Тот не понял, но понял. Трудно было не понимать. Он указал на окровавленный камень фундамента и жестами изобразил, куда делись люди. Пантомима вышла знатная. Максу даже сначала представилось, что ему показывают сценку из какого-нибудь спектакля Романа Виктюка, но потом он включил воображение и догадался: все ушли туда, откуда они пришли до этого.

Сверху раздались крики и через несколько мгновений «судейские» должны были вломится в их подвал.

Макс увидел покачивающийся на пружине пистолет, а ноги сами понесли его к гранитному валуну. Пятно крови на нем стало уменьшаться. В спину нетерпеливо ткнул молодой викинг: цигель, цигель, ай-лю-лю15.
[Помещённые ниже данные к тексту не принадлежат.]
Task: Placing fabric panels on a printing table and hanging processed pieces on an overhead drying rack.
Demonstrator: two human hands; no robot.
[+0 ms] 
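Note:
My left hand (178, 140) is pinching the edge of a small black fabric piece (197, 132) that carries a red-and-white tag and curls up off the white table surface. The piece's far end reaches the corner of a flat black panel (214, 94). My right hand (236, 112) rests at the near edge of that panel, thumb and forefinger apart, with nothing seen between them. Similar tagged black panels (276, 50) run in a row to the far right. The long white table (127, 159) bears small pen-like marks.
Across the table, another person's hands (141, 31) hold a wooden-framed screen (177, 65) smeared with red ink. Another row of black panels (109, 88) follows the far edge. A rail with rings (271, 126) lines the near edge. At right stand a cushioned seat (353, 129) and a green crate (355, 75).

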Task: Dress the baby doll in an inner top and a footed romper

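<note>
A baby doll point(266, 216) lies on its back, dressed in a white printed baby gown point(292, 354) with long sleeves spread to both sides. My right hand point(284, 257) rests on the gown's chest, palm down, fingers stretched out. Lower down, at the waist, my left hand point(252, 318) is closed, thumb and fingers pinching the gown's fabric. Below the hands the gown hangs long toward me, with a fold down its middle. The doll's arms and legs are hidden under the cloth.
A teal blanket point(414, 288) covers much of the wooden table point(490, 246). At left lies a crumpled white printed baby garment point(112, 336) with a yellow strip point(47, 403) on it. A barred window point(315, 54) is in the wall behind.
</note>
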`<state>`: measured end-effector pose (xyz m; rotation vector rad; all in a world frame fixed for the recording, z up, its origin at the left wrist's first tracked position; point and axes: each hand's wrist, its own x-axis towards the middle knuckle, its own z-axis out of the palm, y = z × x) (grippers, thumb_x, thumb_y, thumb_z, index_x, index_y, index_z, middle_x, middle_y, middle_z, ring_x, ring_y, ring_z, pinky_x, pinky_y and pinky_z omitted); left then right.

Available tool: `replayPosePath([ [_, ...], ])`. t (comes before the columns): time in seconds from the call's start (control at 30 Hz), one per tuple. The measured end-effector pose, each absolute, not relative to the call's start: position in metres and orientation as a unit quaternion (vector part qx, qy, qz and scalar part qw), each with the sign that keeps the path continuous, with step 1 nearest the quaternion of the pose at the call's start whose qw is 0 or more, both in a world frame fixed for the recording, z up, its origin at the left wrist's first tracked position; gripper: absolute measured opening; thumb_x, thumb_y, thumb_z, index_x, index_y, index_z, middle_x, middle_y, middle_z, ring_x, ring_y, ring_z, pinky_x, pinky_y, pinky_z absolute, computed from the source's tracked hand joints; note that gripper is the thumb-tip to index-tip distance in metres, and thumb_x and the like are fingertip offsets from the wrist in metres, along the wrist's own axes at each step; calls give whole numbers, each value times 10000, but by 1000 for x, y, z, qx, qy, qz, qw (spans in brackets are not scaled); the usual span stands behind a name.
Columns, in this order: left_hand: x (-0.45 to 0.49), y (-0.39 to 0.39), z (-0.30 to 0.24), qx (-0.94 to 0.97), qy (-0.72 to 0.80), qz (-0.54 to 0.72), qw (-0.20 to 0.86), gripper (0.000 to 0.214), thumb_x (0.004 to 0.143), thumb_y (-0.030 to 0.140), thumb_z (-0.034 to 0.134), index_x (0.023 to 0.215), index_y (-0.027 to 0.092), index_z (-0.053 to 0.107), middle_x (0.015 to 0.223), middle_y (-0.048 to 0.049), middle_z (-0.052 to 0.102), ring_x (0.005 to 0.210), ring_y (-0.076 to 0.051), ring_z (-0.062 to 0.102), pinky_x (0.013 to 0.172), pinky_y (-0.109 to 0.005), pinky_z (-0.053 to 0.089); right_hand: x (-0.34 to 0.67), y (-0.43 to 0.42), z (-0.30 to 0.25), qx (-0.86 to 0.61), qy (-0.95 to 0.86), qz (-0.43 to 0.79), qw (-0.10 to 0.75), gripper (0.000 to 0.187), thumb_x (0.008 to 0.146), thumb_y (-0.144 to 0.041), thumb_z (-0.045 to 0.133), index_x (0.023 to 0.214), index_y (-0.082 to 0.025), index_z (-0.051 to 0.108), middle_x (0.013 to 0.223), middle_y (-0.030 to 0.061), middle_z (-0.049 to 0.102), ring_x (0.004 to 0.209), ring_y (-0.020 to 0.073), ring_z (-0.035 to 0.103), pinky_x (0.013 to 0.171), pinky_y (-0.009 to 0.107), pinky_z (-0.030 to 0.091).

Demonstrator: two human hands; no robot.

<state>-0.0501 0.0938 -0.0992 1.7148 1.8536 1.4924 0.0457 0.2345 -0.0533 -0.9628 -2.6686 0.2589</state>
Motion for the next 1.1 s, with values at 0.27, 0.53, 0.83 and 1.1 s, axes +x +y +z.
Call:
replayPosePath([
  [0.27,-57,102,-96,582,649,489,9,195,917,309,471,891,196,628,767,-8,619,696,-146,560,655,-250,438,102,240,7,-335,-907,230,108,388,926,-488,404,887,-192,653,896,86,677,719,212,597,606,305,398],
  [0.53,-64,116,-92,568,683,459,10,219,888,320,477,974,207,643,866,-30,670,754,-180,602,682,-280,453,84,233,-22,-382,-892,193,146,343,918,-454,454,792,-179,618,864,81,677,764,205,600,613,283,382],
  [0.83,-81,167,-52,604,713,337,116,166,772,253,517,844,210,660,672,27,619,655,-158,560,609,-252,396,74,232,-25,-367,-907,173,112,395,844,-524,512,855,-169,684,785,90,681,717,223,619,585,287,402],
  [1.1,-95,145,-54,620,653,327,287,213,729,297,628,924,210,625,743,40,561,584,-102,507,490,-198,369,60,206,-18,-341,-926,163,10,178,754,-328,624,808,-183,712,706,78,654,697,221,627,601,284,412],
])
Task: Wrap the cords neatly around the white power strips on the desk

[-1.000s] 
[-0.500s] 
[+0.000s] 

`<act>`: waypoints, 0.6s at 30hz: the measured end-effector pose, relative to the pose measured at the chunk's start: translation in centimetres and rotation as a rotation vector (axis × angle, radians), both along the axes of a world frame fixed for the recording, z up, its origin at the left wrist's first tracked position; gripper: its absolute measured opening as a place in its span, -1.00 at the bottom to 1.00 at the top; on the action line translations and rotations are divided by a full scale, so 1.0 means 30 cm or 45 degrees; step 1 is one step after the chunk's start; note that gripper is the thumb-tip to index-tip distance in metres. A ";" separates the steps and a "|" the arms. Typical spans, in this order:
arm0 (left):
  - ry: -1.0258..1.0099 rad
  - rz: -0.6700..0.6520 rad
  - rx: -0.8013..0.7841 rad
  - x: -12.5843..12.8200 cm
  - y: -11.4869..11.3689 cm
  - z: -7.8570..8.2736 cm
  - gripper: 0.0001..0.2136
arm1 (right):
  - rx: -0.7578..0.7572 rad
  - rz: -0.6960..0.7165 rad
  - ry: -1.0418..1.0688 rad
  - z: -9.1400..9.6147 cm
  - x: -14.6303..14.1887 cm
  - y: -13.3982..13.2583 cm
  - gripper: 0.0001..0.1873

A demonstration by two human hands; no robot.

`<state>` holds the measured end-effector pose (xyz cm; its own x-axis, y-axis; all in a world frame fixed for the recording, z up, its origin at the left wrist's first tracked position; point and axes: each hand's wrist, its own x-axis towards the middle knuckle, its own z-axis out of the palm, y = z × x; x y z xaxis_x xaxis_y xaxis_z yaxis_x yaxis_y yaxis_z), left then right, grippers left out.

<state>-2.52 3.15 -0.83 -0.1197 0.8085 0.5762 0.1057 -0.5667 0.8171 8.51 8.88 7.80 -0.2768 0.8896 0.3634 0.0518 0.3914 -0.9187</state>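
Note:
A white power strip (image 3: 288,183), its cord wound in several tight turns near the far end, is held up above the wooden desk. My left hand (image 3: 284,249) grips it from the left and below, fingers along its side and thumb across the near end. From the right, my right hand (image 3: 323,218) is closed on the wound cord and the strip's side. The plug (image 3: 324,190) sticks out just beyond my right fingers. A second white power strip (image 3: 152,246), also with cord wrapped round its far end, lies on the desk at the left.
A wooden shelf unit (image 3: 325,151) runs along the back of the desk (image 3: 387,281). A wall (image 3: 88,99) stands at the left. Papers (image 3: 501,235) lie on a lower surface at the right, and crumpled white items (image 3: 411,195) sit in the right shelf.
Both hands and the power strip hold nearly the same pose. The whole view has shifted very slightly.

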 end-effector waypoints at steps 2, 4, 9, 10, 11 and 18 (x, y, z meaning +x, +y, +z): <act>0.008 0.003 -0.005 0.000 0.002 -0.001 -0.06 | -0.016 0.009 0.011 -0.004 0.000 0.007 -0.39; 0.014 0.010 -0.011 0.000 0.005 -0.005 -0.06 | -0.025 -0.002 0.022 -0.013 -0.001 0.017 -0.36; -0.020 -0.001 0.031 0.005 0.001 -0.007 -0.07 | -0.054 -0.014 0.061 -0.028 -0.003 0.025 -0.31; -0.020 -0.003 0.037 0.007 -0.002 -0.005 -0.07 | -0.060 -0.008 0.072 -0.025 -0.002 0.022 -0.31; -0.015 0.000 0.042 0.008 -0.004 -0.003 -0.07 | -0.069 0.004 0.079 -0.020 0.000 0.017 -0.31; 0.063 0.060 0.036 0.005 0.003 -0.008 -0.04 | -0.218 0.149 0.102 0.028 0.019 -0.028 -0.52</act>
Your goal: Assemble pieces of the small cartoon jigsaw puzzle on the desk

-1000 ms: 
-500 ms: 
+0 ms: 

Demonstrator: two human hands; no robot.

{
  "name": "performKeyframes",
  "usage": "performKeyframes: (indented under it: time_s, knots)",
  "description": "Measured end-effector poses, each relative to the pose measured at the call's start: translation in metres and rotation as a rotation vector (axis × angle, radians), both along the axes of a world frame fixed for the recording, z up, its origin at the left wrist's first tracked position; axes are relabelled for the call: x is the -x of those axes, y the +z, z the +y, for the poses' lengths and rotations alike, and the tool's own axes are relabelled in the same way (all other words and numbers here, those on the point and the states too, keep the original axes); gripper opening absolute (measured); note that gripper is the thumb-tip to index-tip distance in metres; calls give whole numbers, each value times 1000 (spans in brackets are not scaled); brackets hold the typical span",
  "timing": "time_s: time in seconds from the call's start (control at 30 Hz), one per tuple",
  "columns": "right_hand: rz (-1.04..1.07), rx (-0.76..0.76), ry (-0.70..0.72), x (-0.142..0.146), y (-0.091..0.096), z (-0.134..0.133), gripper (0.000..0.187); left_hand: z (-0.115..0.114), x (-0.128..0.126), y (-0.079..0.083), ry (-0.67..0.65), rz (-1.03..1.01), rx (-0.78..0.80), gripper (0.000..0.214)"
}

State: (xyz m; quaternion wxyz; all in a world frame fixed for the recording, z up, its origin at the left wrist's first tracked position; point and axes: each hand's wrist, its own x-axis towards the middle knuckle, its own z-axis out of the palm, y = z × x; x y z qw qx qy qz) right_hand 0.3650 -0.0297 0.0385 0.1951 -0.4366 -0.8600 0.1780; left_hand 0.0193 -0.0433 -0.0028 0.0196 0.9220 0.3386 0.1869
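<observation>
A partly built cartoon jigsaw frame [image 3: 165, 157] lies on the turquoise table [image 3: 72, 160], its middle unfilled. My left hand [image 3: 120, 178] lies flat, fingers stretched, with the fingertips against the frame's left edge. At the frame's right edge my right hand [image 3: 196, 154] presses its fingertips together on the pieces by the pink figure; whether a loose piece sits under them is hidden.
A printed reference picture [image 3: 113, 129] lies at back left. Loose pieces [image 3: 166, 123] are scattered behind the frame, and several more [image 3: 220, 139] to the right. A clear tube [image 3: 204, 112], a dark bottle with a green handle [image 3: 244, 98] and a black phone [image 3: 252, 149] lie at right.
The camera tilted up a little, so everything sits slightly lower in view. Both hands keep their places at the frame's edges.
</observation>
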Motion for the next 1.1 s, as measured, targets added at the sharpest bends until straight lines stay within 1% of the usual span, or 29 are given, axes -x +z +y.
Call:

Майор шагнул в камень, за ним устремился Мортен, и портал поглотил их в один, вернее – два, момента. Всё – двери в куда-то никуда захлопнулись. Кровь на валуне испарилась вовсе, не оставив после себя никаких следов. Только пистолет по-прежнему чуть покачивался на пружине из кипы ветхой мебели.

This is the end,

Beautiful friend.

This is the end,

My only friend, the end.

Of our elaborate plans, the end.

Of everything that stands, the end.

No safety or surprise, the end.16

Это конец,

Прекрасный друг.

Это конец,

Мой единственный друг, конец.

Наших разработанных планов, конец.

Всего, что вытерпели, конец.

Ни безопасности, ни удивления, конец.17

Мне показалось, что Макс лишний.

Он совсем не вписывался в эту кампанию, был каким-то чужеродным, что ли. Да, похоже, его особо и не ожидали увидеть снова, когда майор ушел по своим делам. Пострелял бывших коллег по работе, потешил свое самолюбие, да пошел бы дальше – ведь было куда!

Но он предпочел вернуться. Ну, да, других путей к отступлению не было.

Мне также показалось, что давняя детская фильма «Бесконечная история» теперь повторяется со мной. Ну, может, не совсем так, как было там, но что-то типа того.

Я впадал в какую-то прострацию – то ли засыпал, то ли проваливался в бред – но когда вновь приходил в себя, знал и помнил все, что происходило где-то, черт его знает где, и с кем-то, черт знает кем. Я стеснялся рассказать об этом Лене, говорил только коту Федосу. А кот Федос щурился на меня и начинал вежливо пыркать:

– Правильно говоришь, правильно.

За стенами нашего дома копошилась россиянская жизнь. Не сказать, что я был ею доволен. В любой момент в любую квартиру могут ворваться дегенераты в масках, шлемах с оружием и злобой, могут предъявить предъяву, а потом побить, либо, вообще, убить. Или сначала побить, либо, вообще, убить, а потом предъявить предъяву. Те, кто изображают из себя судей, без всякого колебания оправдают дегенератов, а жертв сделают врагами россиянского народа и общества.

Мода такая в мире. Полицейская, репрессивная, безразличная и людоедская. В Россиянии и соседней стране с большими партизанскими традициями она просто на виду. В гнилой Европе она упрятана, но очень даже имеет места быть, стоит лишь приглядеться. В Америке и Азии – по другому тоже никак. Африка только так и жила всегда.

Мир разрушился. Человеческий мир. Тот, что был создан Творцом.

Пришла война. Творцом в ней и не пахнет.

4. Добро пожаловать.

Макс вывалился из ниоткуда в никуда. Ни камня, ни портала иной формы поблизости не наблюдалось. Вокруг было пусто – каменистое плато и большие арочные ворота в доступной видимости. А также группа из трех человек перед ними. Охвен, Тойво и Илейка. Они удивленно смотрели на него.